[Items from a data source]
━━━━━━━━

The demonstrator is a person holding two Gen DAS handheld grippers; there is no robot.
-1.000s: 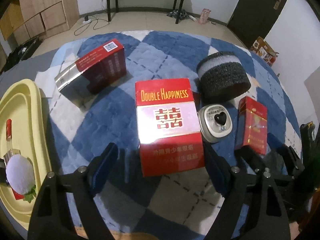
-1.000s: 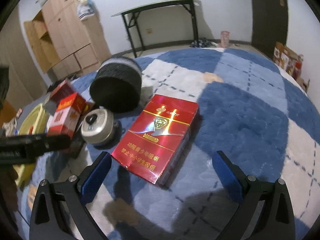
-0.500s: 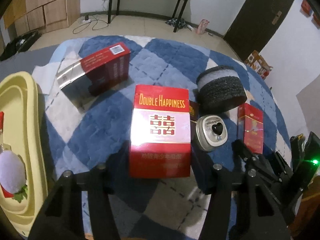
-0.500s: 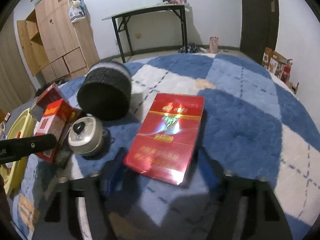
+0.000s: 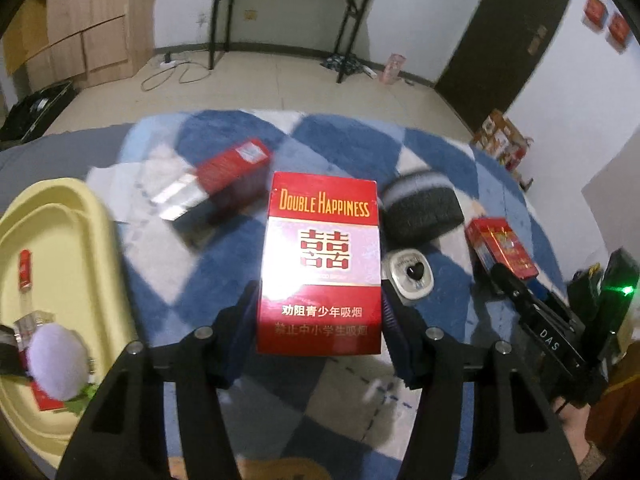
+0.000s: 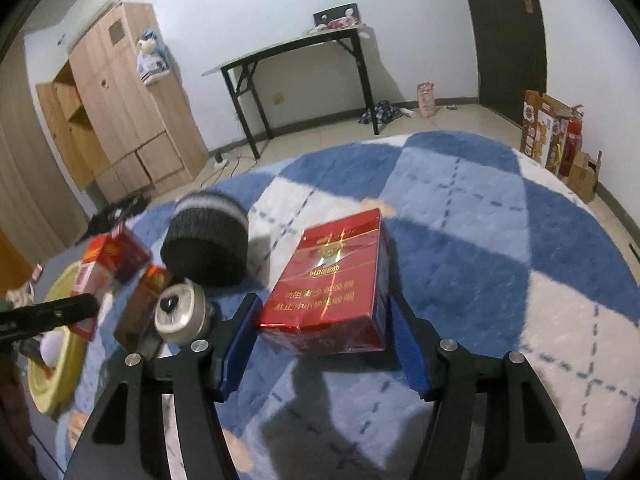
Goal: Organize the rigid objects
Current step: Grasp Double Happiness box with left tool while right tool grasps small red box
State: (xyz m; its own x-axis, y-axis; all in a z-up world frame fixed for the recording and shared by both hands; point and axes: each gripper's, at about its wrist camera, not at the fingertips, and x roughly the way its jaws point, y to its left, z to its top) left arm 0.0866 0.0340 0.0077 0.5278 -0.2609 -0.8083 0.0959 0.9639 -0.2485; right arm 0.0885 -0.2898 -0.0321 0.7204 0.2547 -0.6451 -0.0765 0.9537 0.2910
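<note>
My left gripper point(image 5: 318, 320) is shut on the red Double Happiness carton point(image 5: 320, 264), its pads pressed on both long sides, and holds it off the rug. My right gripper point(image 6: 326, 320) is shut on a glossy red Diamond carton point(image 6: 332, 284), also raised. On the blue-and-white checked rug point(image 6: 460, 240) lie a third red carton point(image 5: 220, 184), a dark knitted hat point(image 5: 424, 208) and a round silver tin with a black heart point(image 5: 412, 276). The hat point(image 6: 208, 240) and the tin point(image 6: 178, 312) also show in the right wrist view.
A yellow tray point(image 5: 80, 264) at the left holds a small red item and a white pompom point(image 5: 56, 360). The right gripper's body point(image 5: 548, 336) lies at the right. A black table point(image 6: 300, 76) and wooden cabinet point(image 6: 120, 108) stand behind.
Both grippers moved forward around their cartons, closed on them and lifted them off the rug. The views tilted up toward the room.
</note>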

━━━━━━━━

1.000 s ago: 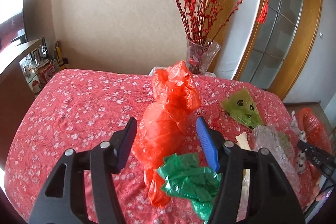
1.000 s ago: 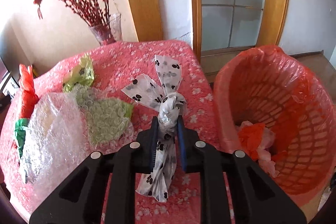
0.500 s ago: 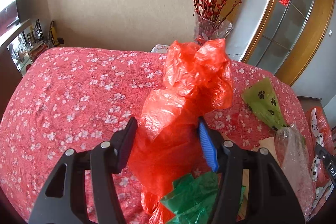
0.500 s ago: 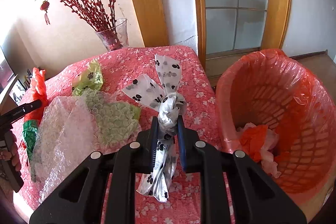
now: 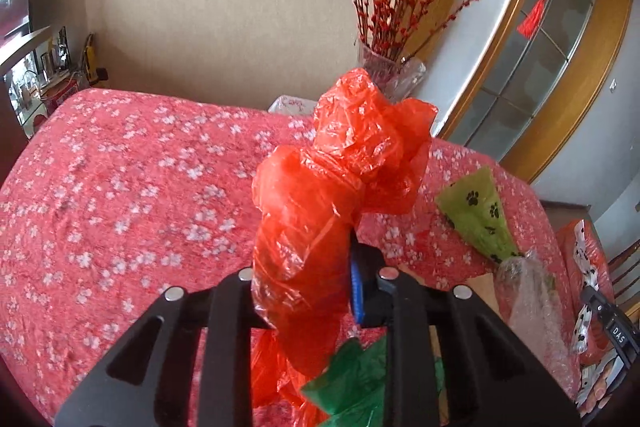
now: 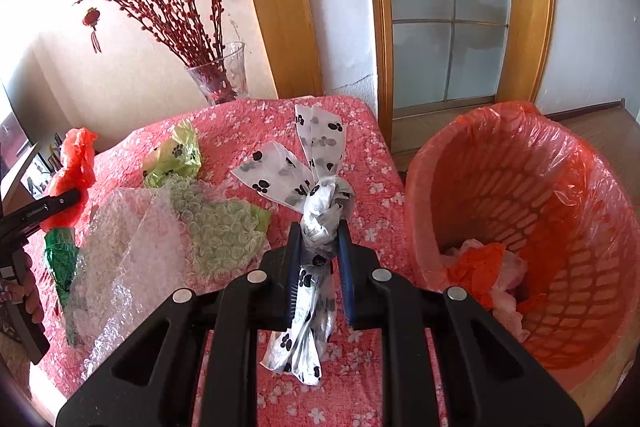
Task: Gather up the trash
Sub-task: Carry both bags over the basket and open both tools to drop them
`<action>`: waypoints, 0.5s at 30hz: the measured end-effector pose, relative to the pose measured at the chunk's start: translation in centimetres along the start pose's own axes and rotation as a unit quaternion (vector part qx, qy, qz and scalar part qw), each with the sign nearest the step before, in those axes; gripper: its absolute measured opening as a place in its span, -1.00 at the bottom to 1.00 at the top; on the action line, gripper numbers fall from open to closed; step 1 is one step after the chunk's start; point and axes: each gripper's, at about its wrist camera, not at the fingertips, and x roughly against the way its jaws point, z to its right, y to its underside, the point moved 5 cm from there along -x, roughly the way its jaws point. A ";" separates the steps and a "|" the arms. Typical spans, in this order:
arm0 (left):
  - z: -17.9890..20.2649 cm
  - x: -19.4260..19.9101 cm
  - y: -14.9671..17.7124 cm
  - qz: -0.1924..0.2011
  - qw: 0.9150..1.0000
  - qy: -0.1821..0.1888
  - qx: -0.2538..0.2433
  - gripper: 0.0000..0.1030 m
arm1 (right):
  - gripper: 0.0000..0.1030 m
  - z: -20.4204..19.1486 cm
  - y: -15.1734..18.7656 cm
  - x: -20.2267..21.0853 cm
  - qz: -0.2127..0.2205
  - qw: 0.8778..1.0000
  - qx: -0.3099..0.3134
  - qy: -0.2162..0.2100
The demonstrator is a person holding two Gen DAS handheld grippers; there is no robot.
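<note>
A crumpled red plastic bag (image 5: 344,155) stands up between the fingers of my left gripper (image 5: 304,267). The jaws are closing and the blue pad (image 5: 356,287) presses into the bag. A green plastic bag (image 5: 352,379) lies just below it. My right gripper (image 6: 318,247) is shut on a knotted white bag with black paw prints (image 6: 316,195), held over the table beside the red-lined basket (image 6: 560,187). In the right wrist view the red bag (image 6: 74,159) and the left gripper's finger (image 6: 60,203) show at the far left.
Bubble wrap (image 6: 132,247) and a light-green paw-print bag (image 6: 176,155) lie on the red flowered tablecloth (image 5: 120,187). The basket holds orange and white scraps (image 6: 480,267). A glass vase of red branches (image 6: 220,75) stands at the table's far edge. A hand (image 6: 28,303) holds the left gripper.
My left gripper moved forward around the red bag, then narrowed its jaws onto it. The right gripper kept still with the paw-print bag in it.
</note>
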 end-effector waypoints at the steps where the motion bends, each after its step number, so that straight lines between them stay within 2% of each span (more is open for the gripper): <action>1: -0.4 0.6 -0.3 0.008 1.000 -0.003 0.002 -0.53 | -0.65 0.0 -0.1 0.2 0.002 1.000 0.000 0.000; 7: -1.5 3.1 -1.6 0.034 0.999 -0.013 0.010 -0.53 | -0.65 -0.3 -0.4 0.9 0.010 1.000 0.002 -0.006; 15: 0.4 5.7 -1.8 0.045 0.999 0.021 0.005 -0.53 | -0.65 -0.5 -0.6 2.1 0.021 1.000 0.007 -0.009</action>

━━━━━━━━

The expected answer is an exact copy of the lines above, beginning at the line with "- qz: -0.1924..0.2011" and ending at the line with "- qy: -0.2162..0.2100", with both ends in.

  - qz: -0.1924..0.2011
  - qw: 0.9150..1.0000
  - qy: -0.1821..0.1888
  - qx: -0.2538..0.2433
  - gripper: 0.0000..0.1030 m
arm1 (right):
  - gripper: 0.0000..0.1030 m
  - z: -20.4204..19.1486 cm
  - y: -15.1734..18.7656 cm
  - x: -20.2267..21.0853 cm
  - qz: -0.2127..0.2205
  - qw: 0.8778..1.0000
  - qx: -0.3099..0.3134
  - qy: -0.2162..0.2100

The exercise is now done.